If you own a small to medium sized business, than the most common method of valuation is based on SDE (Seller’s Discretionary Earnings, sometimes called SDCF (cash flow)) According to BizBuySell, the largest business for sale marketplace, you can expect to receive between 1 and 3 times your SDE. Again depending on your industry, competition, growth, etc…
There are 7 stages to a company’s lifecycle. Knowing what stage your company is in is important to improving your company’s value. Your business is either Growing, Plateauing, or Declining. If your company is declining, you are either downsizing or losing marketshare. Either way, you need to establish a plan to level off and re-grow or you need to determine your exit strategy. Most businesses that go down this road, unfortunately, fail to plan and simply close their doors. Some company’s simply need to ask for help to get back on track so that when the time is right, they can exit with style and grace (maybe sell their business for a nice profit). If you have an established business that has fluctuating profits, than your business may simply need to adjust its methodology or create a new marketing plan. Also, you should closely examine your business and determine if you’re actually in the established (ready to expand) stage or if your product/service is in a mature stage (few new opportunities). In the world of venture capital they have a saying, “Growth drives value”.
Your Customers / Clients
According to the Harvard Business Review, the value of a business is not just based on Growth, but also Cash Flow. Factually, it is determined by the sustainability of cash flow, which is essentially the quality of revenues being generated. The HBR also indicates that their are 3 main characteristics to “high quality” revenues:
1. Predictability: Customer retention. How many customers of yours did you retain from last year or the year before? Are they spending the same amount of money or are they spending more or less? This is part of your product lifecycle – Can you think of new products that your current customers will want? Put another way, are your products “good to have” or “must have products”?
2. Profitability: Look at your top 5 products/services and determine which products are the most profitable. An auto manufacturer makes a good profit on selling the car, but makes a bigger profit on selling its parts. A better example is the printer industry: $100 printer will cost you $400 a year in ink. At one point, this was 60% of Hewlett Packard’s profit margins. Businesses that receive the highest multipliers for business valuations often have business models that generate gross margins above 70%.

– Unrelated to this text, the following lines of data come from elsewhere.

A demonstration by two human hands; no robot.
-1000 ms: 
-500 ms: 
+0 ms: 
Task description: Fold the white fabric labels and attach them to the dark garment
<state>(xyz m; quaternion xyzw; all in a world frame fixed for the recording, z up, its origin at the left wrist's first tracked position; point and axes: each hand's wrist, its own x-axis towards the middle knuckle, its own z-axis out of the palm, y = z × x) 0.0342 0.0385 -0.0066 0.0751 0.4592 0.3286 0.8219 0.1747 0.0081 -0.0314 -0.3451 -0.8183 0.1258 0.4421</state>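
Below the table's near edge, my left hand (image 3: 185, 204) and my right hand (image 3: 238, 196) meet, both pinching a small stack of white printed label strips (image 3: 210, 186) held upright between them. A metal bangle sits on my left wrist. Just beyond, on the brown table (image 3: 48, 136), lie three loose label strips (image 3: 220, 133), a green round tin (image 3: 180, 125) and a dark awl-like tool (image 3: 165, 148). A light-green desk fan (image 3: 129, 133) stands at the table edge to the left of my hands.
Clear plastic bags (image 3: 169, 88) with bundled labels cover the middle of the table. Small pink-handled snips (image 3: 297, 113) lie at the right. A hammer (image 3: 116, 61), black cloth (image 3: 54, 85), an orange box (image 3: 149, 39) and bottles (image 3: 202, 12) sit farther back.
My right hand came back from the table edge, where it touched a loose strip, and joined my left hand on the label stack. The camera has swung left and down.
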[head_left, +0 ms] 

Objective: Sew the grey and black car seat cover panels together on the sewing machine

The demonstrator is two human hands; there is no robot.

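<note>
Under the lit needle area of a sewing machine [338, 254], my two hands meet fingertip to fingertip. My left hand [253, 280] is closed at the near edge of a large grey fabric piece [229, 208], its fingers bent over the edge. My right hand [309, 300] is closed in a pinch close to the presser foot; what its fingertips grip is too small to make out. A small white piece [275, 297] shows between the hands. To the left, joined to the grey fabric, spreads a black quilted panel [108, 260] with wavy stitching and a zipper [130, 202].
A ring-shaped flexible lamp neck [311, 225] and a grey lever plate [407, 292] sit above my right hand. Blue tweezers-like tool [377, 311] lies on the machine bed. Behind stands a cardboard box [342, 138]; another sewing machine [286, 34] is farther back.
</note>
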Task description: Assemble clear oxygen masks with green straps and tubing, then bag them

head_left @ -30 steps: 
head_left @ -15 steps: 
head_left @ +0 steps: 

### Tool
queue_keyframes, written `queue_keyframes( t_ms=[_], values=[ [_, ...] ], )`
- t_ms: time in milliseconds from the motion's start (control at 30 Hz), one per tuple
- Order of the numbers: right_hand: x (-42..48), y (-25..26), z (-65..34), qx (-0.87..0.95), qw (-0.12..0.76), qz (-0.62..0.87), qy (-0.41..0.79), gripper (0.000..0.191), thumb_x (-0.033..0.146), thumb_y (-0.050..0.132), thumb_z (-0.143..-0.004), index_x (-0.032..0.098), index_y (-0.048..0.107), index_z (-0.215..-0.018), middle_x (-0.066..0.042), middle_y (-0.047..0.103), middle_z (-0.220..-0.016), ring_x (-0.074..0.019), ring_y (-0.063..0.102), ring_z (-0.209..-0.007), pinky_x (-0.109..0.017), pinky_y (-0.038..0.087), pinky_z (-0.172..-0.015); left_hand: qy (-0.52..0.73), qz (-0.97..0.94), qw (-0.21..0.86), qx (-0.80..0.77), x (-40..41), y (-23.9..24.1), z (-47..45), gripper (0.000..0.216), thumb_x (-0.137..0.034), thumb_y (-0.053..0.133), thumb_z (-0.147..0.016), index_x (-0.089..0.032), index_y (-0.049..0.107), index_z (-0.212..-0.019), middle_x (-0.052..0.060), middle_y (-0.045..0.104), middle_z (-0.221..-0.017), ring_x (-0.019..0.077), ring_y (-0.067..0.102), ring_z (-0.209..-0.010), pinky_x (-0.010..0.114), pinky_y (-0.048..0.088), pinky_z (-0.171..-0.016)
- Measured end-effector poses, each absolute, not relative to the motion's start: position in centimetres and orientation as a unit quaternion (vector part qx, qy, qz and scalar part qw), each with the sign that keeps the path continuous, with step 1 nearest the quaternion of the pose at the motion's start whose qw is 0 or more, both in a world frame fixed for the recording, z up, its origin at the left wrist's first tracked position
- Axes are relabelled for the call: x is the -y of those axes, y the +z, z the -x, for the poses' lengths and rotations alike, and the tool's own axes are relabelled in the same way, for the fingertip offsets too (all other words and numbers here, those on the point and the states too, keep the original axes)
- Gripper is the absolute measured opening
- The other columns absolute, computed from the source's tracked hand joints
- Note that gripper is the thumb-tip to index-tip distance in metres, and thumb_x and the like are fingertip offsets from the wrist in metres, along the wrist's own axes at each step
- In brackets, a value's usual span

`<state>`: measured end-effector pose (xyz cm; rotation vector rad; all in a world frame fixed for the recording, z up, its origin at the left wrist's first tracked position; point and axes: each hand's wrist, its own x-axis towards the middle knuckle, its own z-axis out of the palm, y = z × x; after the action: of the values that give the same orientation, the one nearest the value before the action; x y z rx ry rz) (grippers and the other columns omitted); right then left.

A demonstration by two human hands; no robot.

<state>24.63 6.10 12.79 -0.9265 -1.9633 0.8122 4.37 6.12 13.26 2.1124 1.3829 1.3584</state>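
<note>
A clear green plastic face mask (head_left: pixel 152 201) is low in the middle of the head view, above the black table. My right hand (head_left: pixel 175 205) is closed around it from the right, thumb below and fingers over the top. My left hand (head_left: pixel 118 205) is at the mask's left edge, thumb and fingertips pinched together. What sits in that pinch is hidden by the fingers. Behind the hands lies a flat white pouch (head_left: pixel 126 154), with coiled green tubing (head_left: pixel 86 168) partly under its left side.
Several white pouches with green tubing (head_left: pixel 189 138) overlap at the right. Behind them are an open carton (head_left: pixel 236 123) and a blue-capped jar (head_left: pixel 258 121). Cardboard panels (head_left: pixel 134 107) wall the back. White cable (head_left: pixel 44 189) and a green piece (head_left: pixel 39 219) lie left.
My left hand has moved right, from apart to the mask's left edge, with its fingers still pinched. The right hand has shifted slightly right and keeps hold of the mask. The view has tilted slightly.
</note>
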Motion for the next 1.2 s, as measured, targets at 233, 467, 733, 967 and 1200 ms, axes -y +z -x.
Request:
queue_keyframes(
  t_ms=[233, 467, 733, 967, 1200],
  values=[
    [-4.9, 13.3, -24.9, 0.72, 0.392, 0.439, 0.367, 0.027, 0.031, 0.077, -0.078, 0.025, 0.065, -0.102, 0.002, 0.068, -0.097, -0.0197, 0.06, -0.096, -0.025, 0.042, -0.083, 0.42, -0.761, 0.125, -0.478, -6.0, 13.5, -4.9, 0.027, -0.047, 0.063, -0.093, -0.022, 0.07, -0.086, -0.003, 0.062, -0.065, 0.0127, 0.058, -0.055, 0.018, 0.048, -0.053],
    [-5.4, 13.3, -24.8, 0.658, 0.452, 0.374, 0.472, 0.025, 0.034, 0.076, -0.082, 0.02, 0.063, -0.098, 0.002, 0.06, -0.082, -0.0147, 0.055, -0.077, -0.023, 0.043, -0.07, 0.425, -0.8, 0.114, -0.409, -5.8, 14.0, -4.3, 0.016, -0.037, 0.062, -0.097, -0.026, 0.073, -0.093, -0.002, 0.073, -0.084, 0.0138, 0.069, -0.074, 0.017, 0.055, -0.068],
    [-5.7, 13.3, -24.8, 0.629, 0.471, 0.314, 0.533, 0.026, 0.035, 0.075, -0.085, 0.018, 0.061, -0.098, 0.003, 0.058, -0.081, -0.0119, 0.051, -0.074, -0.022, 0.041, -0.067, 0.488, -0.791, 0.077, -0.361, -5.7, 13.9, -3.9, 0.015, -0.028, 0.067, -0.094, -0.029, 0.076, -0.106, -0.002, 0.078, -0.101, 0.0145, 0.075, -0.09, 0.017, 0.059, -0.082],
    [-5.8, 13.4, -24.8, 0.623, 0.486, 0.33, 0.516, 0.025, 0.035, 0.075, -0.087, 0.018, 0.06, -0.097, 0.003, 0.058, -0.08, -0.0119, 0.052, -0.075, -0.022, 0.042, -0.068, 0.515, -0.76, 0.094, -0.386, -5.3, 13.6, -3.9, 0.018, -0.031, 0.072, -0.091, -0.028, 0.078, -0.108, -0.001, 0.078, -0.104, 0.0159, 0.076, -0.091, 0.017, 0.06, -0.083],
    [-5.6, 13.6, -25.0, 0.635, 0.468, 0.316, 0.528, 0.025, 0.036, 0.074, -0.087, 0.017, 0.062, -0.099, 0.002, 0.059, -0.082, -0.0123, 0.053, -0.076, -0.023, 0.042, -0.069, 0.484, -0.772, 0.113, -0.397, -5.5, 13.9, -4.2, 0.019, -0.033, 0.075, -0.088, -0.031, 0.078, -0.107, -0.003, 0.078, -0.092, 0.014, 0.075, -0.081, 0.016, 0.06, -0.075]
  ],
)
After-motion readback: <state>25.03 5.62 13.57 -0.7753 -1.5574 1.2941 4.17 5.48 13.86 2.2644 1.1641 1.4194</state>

3. Diversity: Many companies generate 80% of their revenues from 20% of their customers. Those customers are great for business, but do not help your valuation. A business will yield a much higher value if the top 5 customers produce a healthier 15% or less of the companies revenue.
Diversity of suppliers
Insuring that your company has diverse supplier support, is similarly important to insuring that your revenues come from multiple sources. If you lose just one supplier, how will that effect your revenues?
“No Man is an Island”
Okay, you built your business from the ground up. You know every detail and every nook and cranny. It’s now time for you to train your staff to do what you do. Think of your business as an investment, rather than a job. Invest your time now, make your policies and procedures easy to teach, and have someone else do it for you. Similar to your retirement plan, you contribute money now so that later the money will contribute to your retirement. People that buy a business view it as an investment of money first, and their time second. Not many business buyers want to work long and hard in their new business just so that they can spend less on the purchase price. A buyer will factor risk vs. reward to determine if your business is a sound investment.